Go line by line through the listing below and copy those that hold "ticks".
--- START ---
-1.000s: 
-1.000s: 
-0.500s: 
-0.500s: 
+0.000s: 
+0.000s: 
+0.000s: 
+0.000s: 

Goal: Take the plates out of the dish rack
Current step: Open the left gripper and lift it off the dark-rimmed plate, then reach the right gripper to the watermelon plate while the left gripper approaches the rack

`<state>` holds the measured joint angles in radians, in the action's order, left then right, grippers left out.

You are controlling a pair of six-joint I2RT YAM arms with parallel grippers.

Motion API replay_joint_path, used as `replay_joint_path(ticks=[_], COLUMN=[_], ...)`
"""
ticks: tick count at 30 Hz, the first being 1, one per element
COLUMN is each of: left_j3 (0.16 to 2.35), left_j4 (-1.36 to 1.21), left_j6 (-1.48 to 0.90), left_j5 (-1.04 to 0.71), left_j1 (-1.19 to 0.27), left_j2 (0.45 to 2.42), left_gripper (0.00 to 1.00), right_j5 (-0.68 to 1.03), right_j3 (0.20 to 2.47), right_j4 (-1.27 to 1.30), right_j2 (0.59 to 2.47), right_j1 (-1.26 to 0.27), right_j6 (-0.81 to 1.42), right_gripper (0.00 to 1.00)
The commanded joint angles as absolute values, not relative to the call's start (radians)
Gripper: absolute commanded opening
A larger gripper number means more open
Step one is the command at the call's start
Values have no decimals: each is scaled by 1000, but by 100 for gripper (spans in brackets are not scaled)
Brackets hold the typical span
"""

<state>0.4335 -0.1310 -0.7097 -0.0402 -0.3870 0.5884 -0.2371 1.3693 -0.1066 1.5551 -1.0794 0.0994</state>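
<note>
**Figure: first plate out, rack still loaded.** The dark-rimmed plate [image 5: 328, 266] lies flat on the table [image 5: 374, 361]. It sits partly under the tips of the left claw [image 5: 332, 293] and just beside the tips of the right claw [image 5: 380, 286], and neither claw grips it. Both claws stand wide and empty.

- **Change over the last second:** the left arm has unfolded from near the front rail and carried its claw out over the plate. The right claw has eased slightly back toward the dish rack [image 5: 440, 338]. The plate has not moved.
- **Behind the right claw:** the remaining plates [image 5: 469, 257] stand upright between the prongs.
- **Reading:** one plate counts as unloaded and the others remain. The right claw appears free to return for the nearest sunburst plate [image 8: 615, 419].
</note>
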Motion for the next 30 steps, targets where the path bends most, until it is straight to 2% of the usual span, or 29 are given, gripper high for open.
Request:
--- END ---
# [Solution for this problem]
Motion API replay_joint_path, used as `replay_joint_path(ticks=[_], COLUMN=[_], ...)`
ticks: tick count at 30 Hz, the first being 1, one per element

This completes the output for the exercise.